## [DATA FOR ANALYSIS]

- Opening Delimiter -

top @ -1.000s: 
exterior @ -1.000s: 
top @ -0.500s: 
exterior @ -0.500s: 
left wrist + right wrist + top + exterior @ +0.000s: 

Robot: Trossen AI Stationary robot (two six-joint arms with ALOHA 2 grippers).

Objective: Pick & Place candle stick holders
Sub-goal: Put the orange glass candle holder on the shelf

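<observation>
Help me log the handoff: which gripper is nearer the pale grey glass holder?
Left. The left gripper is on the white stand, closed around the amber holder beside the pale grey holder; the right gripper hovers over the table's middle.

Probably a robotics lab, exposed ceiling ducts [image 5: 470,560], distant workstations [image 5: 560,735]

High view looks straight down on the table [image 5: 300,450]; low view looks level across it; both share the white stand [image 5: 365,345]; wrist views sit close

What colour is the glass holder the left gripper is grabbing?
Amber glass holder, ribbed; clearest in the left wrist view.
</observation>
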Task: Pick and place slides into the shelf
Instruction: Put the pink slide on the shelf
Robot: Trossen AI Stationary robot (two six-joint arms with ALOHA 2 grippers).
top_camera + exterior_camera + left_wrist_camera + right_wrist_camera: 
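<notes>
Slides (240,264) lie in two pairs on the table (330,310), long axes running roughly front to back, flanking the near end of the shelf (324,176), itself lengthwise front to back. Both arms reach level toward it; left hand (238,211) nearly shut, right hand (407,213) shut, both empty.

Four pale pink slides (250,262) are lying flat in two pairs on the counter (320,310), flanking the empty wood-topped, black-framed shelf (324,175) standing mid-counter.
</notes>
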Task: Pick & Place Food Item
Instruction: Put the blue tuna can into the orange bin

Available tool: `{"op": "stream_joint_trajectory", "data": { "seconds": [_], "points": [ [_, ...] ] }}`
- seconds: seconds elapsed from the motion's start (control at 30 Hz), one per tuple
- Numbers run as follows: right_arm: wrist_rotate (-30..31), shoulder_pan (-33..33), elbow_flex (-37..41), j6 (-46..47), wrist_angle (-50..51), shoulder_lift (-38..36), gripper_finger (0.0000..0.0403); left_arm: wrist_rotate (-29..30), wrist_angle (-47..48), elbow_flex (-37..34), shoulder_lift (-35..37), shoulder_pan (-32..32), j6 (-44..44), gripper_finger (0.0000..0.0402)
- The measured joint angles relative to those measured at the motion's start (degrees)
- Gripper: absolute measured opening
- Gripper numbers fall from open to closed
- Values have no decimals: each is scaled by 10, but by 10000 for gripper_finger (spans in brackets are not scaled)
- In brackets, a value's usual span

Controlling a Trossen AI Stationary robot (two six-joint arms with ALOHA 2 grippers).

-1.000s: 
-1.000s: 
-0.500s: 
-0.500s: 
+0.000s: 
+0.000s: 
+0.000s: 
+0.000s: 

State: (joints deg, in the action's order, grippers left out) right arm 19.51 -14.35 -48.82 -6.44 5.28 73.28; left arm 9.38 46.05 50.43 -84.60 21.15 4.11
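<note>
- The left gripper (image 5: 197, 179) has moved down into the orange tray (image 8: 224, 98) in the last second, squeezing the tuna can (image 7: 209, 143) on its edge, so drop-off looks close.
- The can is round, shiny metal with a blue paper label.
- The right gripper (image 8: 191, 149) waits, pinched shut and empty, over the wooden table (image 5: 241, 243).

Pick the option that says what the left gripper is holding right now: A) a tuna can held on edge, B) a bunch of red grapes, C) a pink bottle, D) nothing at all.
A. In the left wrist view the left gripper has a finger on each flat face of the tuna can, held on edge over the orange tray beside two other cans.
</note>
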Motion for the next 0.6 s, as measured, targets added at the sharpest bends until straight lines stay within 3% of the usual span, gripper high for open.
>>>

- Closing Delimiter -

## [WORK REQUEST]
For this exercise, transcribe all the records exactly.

## [EXPECTED ANSWER]
top @ -1.000s: 
exterior @ -1.000s: 
top @ -0.500s: 
exterior @ -0.500s: 
left wrist + right wrist + top + exterior @ +0.000s: 

Robot: Trossen AI Stationary robot (two six-joint arms with ALOHA 2 grippers).

Objective: Pick & Place candle stick holders
Sub-goal: Put the orange glass candle holder on the shelf

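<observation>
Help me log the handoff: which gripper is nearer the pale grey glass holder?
Left. The left gripper is on the white stand, closed around the amber holder beside the pale grey holder; the right gripper hovers over the table's middle.

Probably a robotics lab, exposed ceiling ducts [image 5: 470,560], distant workstations [image 5: 560,735]

High view looks straight down on the table [image 5: 300,450]; low view looks level across it; both share the white stand [image 5: 365,345]; wrist views sit close

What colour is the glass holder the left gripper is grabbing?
Amber glass holder, ribbed; clearest in the left wrist view.
</observation>
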Task: Pick and place slides into the shelf
Instruction: Put the pink slide on the shelf
Robot: Trossen AI Stationary robot (two six-joint arms with ALOHA 2 grippers).
top_camera + exterior_camera + left_wrist_camera + right_wrist_camera: 
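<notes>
Slides (240,264) lie in two pairs on the table (330,310), long axes running roughly front to back, flanking the near end of the shelf (324,176), itself lengthwise front to back. Both arms reach level toward it; left hand (238,211) nearly shut, right hand (407,213) shut, both empty.

Four pale pink slides (250,262) are lying flat in two pairs on the counter (320,310), flanking the empty wood-topped, black-framed shelf (324,175) standing mid-counter.
</notes>
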Task: Pick & Place Food Item
Instruction: Put the blue tuna can into the orange bin

Available tool: `{"op": "stream_joint_trajectory", "data": { "seconds": [_], "points": [ [_, ...] ] }}`
- seconds: seconds elapsed from the motion's start (control at 30 Hz), one per tuple
- Numbers run as follows: right_arm: wrist_rotate (-30..31), shoulder_pan (-33..33), elbow_flex (-37..41), j6 (-46..47), wrist_angle (-50..51), shoulder_lift (-38..36), gripper_finger (0.0000..0.0403); left_arm: wrist_rotate (-29..30), wrist_angle (-47..48), elbow_flex (-37..34), shoulder_lift (-35..37), shoulder_pan (-32..32), j6 (-44..44), gripper_finger (0.0000..0.0402)
- The measured joint angles relative to those measured at the motion's start (degrees)
- Gripper: absolute measured opening
- Gripper numbers fall from open to closed
- Values have no decimals: each is scaled by 10, but by 10000 for gripper_finger (spans in brackets are not scaled)
- In brackets, a value's usual span

Controlling a Trossen AI Stationary robot (two six-joint arms with ALOHA 2 grippers).

-1.000s: 
-1.000s: 
-0.500s: 
-0.500s: 
+0.000s: 
+0.000s: 
+0.000s: 
+0.000s: 

State: (joints deg, in the action's order, grippers left out) right arm 19.51 -14.35 -48.82 -6.44 5.28 73.28; left arm 9.38 46.05 50.43 -84.60 21.15 4.11
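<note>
- The left gripper (image 5: 197, 179) has moved down into the orange tray (image 8: 224, 98) in the last second, squeezing the tuna can (image 7: 209, 143) on its edge, so drop-off looks close.
- The can is round, shiny metal with a blue paper label.
- The right gripper (image 8: 191, 149) waits, pinched shut and empty, over the wooden table (image 5: 241, 243).

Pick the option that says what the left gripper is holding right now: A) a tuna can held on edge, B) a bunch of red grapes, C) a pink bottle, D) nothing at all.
A. In the left wrist view the left gripper has a finger on each flat face of the tuna can, held on edge over the orange tray beside two other cans.
</note>
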Motion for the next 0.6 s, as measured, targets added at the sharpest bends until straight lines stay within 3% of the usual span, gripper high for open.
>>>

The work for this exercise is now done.